GLM-OCR

A Streamlit web app for Optical Character Recognition powered by ZAI GLM-OCR. Upload images or PDFs and extract text, formulas, tables, or structured JSON fields — all running locally on your machine, no API key required.

Screenshots

Main interface — upload panel (left) and recognition panel (right)

Sidebar showing hardware notice and live Activity Monitor

Information Extraction mode with JSON schema editor and preset selector

Features

Four extraction modes — Text, Formula, Table, and Information Extraction (JSON schema)
PDF support — renders every page at 2× DPI; navigate pages with a visual preview
Information Extraction presets — Personal ID, Invoice, Receipt, Business Card, or define your own JSON schema
Multi-page processing — run OCR on the current page, a custom range, or all pages at once
Live streaming output — results appear line-by-line as the model generates
Cancellable runs — a Stop button aborts before the next model.generate() call
Live Activity Monitor — sidebar shows CPU %, RAM, Swap, and app memory, refreshing every 2 seconds
Hardware-aware device selection — automatically picks CUDA, Apple MPS, or CPU based on your machine
Download results — per-page .txt or a combined all-pages file

Requirements

Python 3.10+
PyTorch 2.1+ (with CUDA or MPS support as applicable)
Streamlit 1.33+ (required for @st.fragment)

Installation

# 1. Clone or copy this project
git clone <your-repo-url>
cd glm-ocr-app

# 2. Create a virtual environment (recommended)
python -m venv .venv
source .venv/bin/activate       # Windows: .venv\Scripts\activate

# 3. Install dependencies
pip install streamlit transformers torch torchvision pillow pymupdf psutil

macOS note: If you are on Apple Silicon, install the MPS-enabled build of PyTorch from pytorch.org.

Running the app

streamlit run app.py

The app opens in your browser at http://localhost:8501. The model (~4 GB) is downloaded from Hugging Face on first run and cached in ./models.

Hardware & Performance

The sidebar shows a live hardware notice explaining exactly what your machine will use and how fast to expect results:

Hardware	Mode	Speed estimate
NVIDIA / AMD GPU (CUDA)	float16 on GPU	~5–15 sec / page
Apple Silicon ≥ 16 GB RAM	bfloat16 on MPS	~10–30 sec / page
Apple Silicon < 16 GB RAM	float32 on CPU	~2–5 min / page
Any CPU (no GPU)	float32 on CPU	~2–8 min / page

Why CPU on 8 GB Apple Silicon?

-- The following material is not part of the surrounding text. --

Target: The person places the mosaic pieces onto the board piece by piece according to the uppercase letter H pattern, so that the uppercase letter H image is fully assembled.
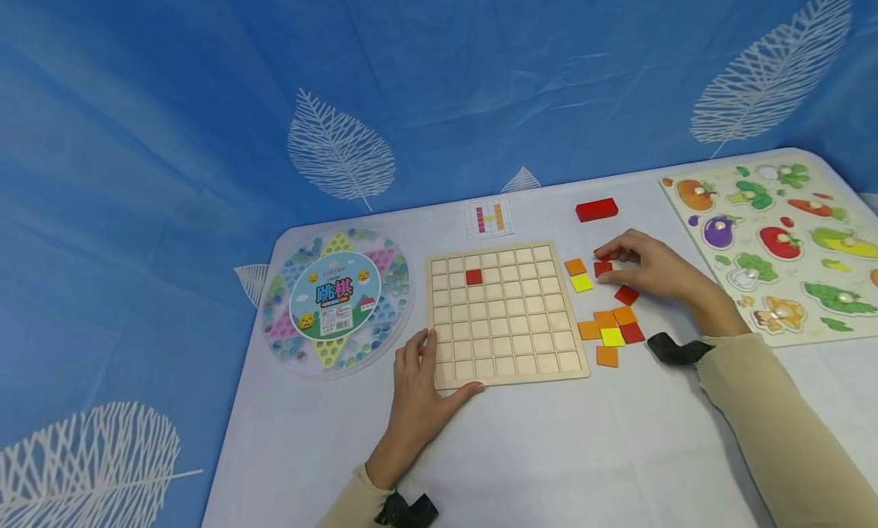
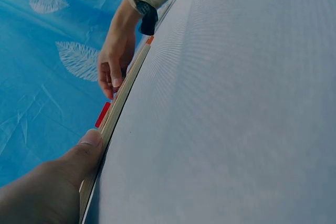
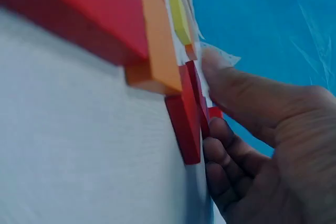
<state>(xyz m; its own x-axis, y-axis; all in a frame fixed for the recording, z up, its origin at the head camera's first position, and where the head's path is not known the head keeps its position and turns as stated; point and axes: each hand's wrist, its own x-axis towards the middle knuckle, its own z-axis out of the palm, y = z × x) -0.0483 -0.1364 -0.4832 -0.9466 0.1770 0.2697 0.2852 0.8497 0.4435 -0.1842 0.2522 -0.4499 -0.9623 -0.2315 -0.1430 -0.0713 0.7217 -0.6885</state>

GLM-OCR's KV cache during model.generate() needs roughly 6 GB of one contiguous Metal memory buffer. On an 8 GB M1/M2 Mac, after the OS kernel (~2 GB) and model weights (~2–3 GB) are loaded, Metal no longer has enough space for that allocation and will abort with an OOM crash. The app detects this at startup and falls back to CPU automatically — slow but stable.

Project structure

app.py                          # Streamlit entry point (~60 lines)
glm_ocr/
├── config.py                   # All tuneable constants
├── hardware.py                 # RAM detection + device/dtype selection
├── model_loader.py             # HuggingFace download check + model loading
├── pdf_utils.py                # PDF bytes → list of PIL images (PyMuPDF)
├── ocr_result.py               # OcrResult dataclass (no torch dependency)
├── input_builder.py            # Tokeniser + GPU memory cleanup
├── inference.py                # run_ocr_stream() generator + run_ocr() wrapper
└── ui/
    ├── styles.py               # CSS injection + branded header
    ├── sidebar.py              # Settings inputs — orchestrates device_notice + monitor
    ├── device_notice.py        # Per-hardware capability description
    ├── resource_monitor.py     # Live Activity Monitor (@st.fragment, 2 s refresh)
    ├── upload_panel.py         # Left column: upload, preview, page navigation
    ├── result_panel.py         # Right column: orchestrator
    ├── ocr_controls.py         # Extraction mode selector, prompt editor, page range
    └── ocr_runner.py           # Cancellable multi-page execution + live timer

Every file is under 175 lines. No file imports from another with relative dots (from .x) — all imports are absolute, which is required for Streamlit's flat run context.

Extraction modes

Text / Formula / Table

Sends a fixed prompt to the model and streams the result back as plain text.

Mode	Prompt sent to model
Text	`Text Recognition:`
Formula	`Formula Recognition:`
Table	`Table Recognition:`

Information Extraction

Lets you define a JSON schema; the model fills in the empty string values. Built-in presets:

Personal ID — name, date of birth, address, issue/expiry dates
Invoice — vendor, customer, line items, totals, tax
Receipt — store, items, subtotal, payment method
Business Card — name, title, company, contact details
Custom — free-edit text area with live JSON validation

The schema is compacted to a single line before being sent to the model.

Cancellation

model.generate() is a blocking C++ call that cannot be interrupted mid-run. Cancellation is therefore checked at two deterministic checkpoints:

Before generate() — the _log callback raises OcrCancelledError when fired for "Running model.generate()…", aborting the page before the expensive call starts.
Between pages — the multi-page loop checks the cancel flag before each subsequent page.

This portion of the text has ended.